You can transfer it into a large airtight container or just refrigerate the entire pot. To reheat for dinner, place the pot over medium-high and bring to a simmer. If packing for lunch, microwave the soup until piping hot, then transfer it into a thermos container.
As far as freezing soup goes, in most cases, you can, but the texture and flavor of defrosted soup highly depend on what ingredients are included. Check out this post on how to properly freeze and reheat soup.

Chicken Meal Prep Recipes & Ideas
Ingredients
Chicken Marinade:
- ⅓ cup olive oil
- 1 orange zested
- 1 orange juiced
- ½ teaspoon salt
- ¼ teaspoon pepper
- 4 chicken breasts boneless skinless
Roasted Vegetable Salad:
- 1 small butternut squash peeled and cubed
- 16- ounce bag Brussels sprouts halved
- 2 medium beets peeled and cubed
- 2 tablespoons olive oil
- 1 teaspoon salt
- ½ teaspoon black pepper
- ½ teaspoon garlic powder
- 16 ounce bag Spring Salad mix arugula, spinach, Butter lettuce, etc
- Balsamic vinaigrette for dressing
Instructions
- Place chicken and marinade ingredients in a zip bag or airtight container and marinade for 20 minutes up to 4 hours.

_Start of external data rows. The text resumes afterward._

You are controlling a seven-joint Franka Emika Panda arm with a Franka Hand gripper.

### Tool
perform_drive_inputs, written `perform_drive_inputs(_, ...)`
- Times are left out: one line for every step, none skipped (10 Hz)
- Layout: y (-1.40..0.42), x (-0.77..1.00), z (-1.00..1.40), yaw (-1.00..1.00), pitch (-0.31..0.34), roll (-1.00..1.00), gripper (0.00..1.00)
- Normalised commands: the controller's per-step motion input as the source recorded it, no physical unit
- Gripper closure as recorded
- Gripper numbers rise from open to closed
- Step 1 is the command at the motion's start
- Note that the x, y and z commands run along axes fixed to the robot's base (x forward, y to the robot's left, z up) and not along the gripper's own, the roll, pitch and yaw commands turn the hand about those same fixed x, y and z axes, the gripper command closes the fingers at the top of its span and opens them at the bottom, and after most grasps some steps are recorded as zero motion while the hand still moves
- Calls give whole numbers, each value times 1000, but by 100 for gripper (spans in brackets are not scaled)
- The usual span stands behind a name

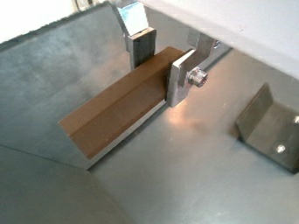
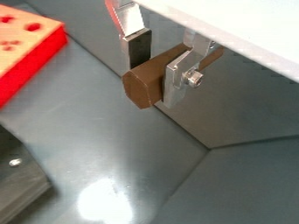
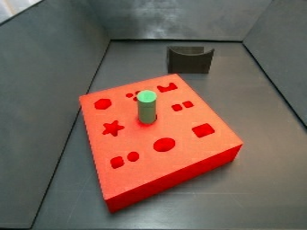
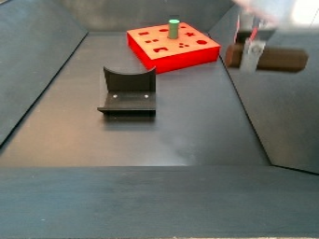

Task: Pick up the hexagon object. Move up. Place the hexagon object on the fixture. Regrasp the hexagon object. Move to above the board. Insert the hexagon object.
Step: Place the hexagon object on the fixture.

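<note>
The gripper [image 1: 156, 63] is closed on the hexagon object [image 1: 114, 112], a long dark brown bar clamped crosswise between the two silver fingers [image 1: 180, 79], near one of its ends in both wrist views. In a wrist view the short end face of the bar [image 2: 142, 86] protrudes just past the gripper [image 2: 158, 59]. In a side view the gripper [image 4: 253, 49] is at the right edge of the scene, clear of the grey floor [image 4: 162, 131], with the bar [image 4: 282, 61] held roughly level. The fixture [image 4: 127, 91] stands on the floor, well apart from the gripper, and also shows in a side view [image 3: 191, 57]. Behind the fixture lies the red board [image 4: 174, 46], with a green peg [image 4: 173, 27] upright in one cutout. A side view shows the board [image 3: 156, 144] and peg [image 3: 145, 106] without the gripper.
</note>
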Motion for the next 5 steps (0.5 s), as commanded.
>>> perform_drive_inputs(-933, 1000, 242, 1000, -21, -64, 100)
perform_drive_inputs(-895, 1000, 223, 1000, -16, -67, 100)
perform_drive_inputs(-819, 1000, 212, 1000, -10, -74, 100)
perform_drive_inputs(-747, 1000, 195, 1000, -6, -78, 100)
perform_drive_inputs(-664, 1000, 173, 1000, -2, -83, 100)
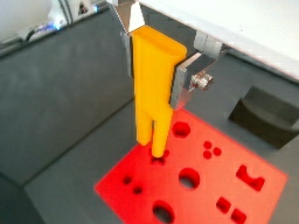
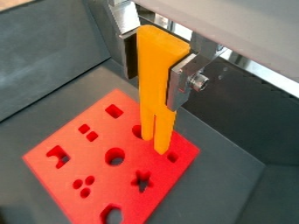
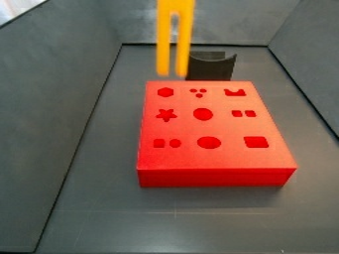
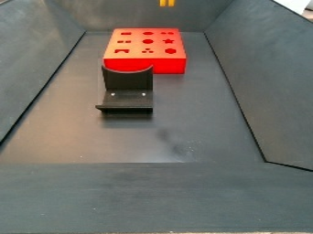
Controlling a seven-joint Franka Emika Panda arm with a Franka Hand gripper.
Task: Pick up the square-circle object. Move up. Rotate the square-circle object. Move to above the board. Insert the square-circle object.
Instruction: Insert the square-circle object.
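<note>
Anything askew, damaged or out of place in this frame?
Nothing stands out. The gripper holds the orange bar upright, prongs down, above the red board. The board lies flat and intact, and the fixture stands on the floor beside it.

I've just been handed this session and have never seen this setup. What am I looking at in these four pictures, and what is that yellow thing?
It is one robot arm with a two-finger gripper, working inside a dark grey bin. Two pictures come from cameras on the arm's wrist, looking down past the gripper. The other two come from fixed cameras beside the bin.

The gripper is shut on the square-circle object, a long orange-yellow bar. It hangs upright with its two prongs pointing down, above the board. The side views show only the bar's lower part, up in the air; the gripper is out of those frames.

The board is a flat red block with shaped holes: star, circles, squares. Beside it on the floor stands the fixture, a dark L-shaped bracket that belongs to the rig.

The bar is not yet inserted.
</note>
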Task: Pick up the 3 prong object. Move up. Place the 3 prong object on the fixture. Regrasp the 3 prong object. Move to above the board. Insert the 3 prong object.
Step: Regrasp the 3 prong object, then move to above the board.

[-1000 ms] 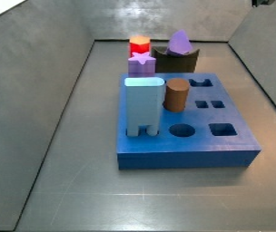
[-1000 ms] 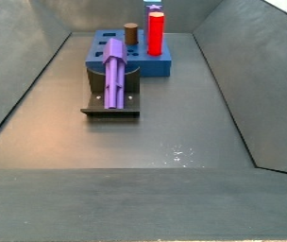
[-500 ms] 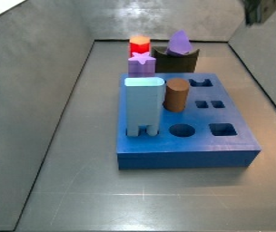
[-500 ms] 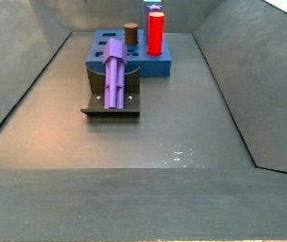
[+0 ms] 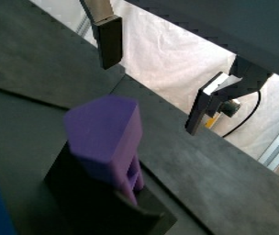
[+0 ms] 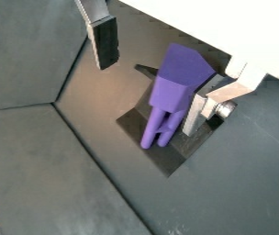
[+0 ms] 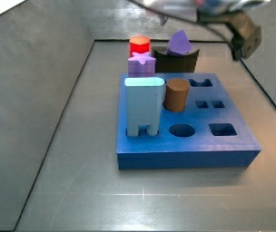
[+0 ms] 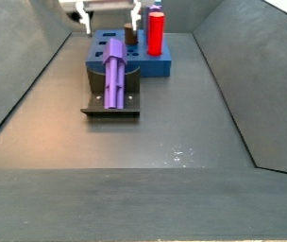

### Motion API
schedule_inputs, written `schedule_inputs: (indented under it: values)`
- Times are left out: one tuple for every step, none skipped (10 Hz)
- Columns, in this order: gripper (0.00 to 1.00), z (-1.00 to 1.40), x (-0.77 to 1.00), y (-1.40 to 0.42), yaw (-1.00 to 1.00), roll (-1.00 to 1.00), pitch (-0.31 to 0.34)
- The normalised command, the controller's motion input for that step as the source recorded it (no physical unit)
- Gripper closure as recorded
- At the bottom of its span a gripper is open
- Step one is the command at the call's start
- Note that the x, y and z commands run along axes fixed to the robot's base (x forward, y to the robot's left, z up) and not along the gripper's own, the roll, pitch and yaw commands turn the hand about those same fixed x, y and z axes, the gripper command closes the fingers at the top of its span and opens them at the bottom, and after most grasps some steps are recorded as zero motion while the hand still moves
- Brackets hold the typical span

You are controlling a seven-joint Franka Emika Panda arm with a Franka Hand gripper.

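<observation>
The violet 3 prong object (image 8: 114, 76) lies along the dark fixture (image 8: 110, 106), in front of the blue board (image 8: 162, 66). In a side view its tip (image 7: 180, 42) rises from the fixture's notch (image 7: 177, 62) behind the board (image 7: 189, 149). My gripper (image 8: 109, 19) hangs open high above them with nothing between its fingers, and it shows blurred in a side view (image 7: 213, 23). In both wrist views the object (image 5: 106, 138) (image 6: 171, 92) rests on the fixture (image 5: 93, 197) (image 6: 167, 156) below the spread fingers (image 5: 109, 41) (image 6: 106, 41), closer to one finger.
The board holds a tall pale-blue block (image 7: 142, 104), a brown cylinder (image 7: 177, 94) and a red cylinder (image 8: 155, 33), with several open holes (image 7: 213, 104). A magenta star piece (image 7: 141, 62) sits beside the fixture. Sloped grey walls (image 8: 33, 85) enclose the floor.
The gripper has come down into both side views from the top edge. The 3 prong object and the other pieces have not moved.
</observation>
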Motion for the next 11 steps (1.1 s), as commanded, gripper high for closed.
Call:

- Place one oven rack on the middle shelf and another directly below it. Preheat the oven to 375F. Line two baking sheets with parchment paper.
- Place the chicken breasts on a baking sheet.
- In the other baking sheet, place the beets, Brussels sprouts, and butternut squash. Drizzle the veggies with olive oil and season with salt, pepper, and garlic powder. Toss the veggies to combine, keeping them in separate rows (if you combine all of them the beets will change the color of the other veggies).
- Place the chicken on the top rack of the oven and the veggies directly beneath. Bake for 35-40 minutes, until the chicken is cooked to 165F and the veggies are tender (depending on the size of your cubed veggies, they might need to come out sooner).
- To serve, create a bed of lettuce in a bowl, top with sliced chicken, and alternating rows of roasted veggies. Drizzle with dressing.
Notes
Roast the vegetables and chicken according to recipe instructions and allow them to cool down before refrigerating in airtight containers. Prepare the homemade vinaigrette and refrigerate for up to 1 week. Reheat the chicken and veggies before serving over a bed of greens with a drizzle of dressing.